もし、オブジェクトが比較的小さい場合は、読み取り専用のインタフェースを作らずに、必要なパラメータをまとめた新しいクラスを作ってしまうのも1つの方法です。

その場合は レコードクラス を使うのが便利でおすすめです。

具体的なコード例で見てみましょう。
先ほども使った Product クラスを例にします。

まずは、Product の 商品名(name) と 値段(price) を持つレコードクラスを作ります。

public record ConstProduct(String name, int price) {
}

そして、Product クラスから ConstProduct を生成できるようにします。

public class Product {
    private String name;
    private int price;

... 省略 ...

    public ConstProduct toConst() {
        return new ConstProduct(name, price);
    }
}

Product に対して 値の取得 しか必要のないところでは、Product の代わりに ConstProduct を使うようにします。

public class Printer {

    public void print(ConstProduct product) {
        System.out.println("-------");
        System.out.println("商品名 : " + product.name());
        System.out.println("値段  : " + product.price() + "円");
    }
}

読み取り専用のインタフェースを作るか、今回の例のように別のクラス(ConstProduct) に分けるべきか…どちらがよいかは難しいところです。

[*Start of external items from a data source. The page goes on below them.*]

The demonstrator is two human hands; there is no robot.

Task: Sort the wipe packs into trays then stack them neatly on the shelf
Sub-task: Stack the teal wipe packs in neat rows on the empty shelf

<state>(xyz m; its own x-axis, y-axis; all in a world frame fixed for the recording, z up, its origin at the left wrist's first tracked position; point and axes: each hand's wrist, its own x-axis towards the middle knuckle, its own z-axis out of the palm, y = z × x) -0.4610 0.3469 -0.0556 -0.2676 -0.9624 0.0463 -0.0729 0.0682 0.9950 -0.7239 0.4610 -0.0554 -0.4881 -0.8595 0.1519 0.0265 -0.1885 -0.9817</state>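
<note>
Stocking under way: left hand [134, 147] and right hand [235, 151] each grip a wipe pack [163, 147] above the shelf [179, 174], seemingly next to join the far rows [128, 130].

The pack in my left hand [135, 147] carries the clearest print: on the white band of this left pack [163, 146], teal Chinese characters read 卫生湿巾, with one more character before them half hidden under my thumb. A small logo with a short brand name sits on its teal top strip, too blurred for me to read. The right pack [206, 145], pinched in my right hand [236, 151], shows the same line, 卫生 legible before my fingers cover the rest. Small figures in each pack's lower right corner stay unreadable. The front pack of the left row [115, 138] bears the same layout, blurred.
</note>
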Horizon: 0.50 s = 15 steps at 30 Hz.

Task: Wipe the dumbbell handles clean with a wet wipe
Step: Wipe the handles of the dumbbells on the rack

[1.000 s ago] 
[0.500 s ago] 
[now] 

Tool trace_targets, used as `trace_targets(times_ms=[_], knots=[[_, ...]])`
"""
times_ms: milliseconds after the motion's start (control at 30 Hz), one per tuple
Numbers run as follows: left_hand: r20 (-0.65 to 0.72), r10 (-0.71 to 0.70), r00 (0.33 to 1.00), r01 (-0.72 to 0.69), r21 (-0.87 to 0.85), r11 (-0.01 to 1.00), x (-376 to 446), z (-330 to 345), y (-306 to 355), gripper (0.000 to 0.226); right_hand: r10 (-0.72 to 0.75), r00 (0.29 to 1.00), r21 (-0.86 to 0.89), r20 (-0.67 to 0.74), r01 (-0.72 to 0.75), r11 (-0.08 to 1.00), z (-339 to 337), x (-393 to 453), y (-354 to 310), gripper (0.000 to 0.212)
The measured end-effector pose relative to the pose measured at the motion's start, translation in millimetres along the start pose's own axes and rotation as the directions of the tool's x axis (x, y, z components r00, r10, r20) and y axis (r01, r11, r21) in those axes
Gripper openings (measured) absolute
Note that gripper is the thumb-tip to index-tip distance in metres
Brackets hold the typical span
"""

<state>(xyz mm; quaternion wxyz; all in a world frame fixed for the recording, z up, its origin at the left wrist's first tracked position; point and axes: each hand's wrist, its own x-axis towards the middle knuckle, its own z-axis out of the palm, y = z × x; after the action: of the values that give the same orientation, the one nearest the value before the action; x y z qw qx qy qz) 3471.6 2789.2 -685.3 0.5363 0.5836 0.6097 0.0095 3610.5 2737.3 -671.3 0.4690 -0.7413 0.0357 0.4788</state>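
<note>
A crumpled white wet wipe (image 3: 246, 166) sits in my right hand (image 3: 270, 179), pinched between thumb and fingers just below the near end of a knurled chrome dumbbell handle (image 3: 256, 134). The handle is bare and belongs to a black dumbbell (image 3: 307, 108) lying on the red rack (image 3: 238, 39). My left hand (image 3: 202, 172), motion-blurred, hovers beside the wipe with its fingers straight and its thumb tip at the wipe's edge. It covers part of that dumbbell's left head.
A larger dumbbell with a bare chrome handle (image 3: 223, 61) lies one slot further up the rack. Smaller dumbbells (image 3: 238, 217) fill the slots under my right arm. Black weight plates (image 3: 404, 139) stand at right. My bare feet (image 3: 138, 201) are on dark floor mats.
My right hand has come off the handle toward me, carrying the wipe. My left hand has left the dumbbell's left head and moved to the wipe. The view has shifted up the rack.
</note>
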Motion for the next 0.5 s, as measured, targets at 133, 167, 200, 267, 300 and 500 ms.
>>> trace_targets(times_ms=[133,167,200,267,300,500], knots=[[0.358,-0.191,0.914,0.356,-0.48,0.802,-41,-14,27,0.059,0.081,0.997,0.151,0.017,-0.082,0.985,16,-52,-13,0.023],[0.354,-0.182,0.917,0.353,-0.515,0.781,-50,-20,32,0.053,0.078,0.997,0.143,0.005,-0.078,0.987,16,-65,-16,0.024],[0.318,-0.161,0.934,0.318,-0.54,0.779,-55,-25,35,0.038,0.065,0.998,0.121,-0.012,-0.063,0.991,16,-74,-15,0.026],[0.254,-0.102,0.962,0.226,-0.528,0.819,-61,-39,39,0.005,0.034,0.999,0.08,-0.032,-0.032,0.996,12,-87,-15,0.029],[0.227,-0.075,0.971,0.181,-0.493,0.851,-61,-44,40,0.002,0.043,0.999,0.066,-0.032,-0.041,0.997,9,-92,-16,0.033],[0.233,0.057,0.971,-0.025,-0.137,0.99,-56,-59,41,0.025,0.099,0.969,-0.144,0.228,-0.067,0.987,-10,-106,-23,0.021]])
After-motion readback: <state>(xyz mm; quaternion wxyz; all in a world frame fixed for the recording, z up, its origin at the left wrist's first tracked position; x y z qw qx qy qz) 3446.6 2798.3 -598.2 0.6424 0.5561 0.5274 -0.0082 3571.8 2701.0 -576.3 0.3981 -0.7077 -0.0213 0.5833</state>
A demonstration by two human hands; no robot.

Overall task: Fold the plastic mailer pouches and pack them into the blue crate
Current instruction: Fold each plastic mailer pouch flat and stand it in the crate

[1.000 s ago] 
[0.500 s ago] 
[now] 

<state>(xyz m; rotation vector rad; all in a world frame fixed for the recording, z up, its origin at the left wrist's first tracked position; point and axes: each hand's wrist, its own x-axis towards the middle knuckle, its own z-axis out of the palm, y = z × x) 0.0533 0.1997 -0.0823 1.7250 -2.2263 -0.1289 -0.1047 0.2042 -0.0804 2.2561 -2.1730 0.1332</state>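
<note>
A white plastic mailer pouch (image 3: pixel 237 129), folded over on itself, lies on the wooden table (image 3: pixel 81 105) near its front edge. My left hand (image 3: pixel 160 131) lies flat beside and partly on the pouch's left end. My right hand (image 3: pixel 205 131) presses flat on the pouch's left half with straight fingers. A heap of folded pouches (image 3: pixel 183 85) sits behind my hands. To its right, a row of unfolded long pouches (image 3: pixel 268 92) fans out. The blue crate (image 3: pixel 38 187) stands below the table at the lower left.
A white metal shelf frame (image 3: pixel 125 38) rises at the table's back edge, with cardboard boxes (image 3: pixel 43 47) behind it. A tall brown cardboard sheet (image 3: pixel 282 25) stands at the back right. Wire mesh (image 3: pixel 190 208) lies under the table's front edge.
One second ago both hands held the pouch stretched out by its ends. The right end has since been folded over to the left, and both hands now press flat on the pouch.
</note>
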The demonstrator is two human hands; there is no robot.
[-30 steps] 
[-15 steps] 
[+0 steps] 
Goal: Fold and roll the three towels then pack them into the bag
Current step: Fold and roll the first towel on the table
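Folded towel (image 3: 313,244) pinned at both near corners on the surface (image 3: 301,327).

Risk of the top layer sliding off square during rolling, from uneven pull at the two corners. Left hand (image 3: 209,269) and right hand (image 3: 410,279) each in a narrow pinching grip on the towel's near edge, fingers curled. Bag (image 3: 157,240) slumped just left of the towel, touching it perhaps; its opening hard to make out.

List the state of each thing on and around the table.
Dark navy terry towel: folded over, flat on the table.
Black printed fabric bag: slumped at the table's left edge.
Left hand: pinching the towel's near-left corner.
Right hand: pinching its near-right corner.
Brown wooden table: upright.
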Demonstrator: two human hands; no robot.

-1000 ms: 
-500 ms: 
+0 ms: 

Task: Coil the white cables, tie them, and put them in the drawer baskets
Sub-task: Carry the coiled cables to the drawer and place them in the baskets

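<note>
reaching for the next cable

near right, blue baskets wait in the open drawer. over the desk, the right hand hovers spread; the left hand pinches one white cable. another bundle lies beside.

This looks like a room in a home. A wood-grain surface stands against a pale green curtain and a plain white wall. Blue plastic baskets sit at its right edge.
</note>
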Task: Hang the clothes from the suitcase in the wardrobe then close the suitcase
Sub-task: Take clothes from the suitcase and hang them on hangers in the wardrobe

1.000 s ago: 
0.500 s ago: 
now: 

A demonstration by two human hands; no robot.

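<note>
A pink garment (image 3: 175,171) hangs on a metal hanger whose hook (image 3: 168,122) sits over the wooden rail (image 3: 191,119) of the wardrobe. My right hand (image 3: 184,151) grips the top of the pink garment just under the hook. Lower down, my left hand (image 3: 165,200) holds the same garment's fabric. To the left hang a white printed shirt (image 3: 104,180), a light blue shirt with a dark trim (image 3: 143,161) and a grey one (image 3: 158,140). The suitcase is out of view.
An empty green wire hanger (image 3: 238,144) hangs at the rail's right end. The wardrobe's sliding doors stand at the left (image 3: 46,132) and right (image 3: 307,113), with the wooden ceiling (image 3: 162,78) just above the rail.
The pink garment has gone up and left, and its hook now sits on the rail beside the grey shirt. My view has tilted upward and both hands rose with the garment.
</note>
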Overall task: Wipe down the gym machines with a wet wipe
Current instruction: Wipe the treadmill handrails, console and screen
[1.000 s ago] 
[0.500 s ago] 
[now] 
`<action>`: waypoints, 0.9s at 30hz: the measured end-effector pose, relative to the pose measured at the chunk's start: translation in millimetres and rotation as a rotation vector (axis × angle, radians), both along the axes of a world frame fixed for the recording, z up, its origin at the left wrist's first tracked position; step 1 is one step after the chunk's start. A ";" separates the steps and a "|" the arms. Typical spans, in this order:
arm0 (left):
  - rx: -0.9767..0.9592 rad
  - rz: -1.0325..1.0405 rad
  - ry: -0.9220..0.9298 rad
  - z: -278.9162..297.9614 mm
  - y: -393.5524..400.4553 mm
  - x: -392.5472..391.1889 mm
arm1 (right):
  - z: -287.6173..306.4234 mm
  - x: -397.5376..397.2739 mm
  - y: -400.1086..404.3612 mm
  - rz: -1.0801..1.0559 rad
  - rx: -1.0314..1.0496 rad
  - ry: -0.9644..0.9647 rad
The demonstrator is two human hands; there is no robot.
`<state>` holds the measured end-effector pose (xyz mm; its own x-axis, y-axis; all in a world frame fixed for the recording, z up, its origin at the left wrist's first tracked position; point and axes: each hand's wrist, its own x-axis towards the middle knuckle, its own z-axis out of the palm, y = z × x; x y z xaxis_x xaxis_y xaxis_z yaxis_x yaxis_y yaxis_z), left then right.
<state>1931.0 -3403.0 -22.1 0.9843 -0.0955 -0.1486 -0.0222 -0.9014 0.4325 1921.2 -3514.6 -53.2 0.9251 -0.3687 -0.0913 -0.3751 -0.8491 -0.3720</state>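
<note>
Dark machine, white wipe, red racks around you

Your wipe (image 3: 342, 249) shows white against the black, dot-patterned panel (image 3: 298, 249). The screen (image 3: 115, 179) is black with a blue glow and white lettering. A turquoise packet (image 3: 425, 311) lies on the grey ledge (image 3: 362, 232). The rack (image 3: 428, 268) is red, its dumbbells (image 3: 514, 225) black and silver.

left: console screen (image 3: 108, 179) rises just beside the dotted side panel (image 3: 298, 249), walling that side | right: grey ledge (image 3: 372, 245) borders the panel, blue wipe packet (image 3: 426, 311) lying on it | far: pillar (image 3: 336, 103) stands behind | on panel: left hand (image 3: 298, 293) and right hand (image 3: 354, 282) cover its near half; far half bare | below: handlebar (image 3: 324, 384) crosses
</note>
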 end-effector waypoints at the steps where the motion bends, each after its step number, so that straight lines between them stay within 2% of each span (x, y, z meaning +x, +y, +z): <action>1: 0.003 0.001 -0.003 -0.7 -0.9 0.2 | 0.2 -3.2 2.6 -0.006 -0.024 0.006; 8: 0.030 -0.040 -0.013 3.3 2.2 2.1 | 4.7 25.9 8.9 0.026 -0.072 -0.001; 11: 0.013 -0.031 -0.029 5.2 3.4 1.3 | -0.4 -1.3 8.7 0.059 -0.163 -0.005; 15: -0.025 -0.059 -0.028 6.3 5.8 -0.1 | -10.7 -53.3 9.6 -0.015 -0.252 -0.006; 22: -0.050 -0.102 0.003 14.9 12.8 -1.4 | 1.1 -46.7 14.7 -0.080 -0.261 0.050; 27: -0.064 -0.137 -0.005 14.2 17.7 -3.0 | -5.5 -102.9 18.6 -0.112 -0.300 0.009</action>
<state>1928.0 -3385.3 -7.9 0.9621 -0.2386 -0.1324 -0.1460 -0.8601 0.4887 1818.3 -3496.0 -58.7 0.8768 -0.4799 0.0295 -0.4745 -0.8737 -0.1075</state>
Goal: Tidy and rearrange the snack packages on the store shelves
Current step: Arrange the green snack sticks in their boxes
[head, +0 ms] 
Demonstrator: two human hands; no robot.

別のクラスにすることによって、オブジェクトを完全な 不変 にすることもできます。
それは別クラスにすることのメリットかもしれません。

不変オブジェクトのメリットについては、下記の記事にて解説しています。
合わせてご参照いただけたら幸いです。

まとめ

読み取り専用のインタフェースを作ることで、クラス・メソッドの公開範囲を

  • オブジェクトを変更しないメソッドのみ (読み取り専用)
  • すべてのメソッド

に分けることができます。

オブジェクトを変更するメソッドの公開範囲を必要最低限にすることで、想定外のオブジェクト変更が減ることが期待できます。
それは、不具合のリスクを減らし、プログラムの品質向上にもつながるでしょう。

ぜひ有効に活用していきたいですね。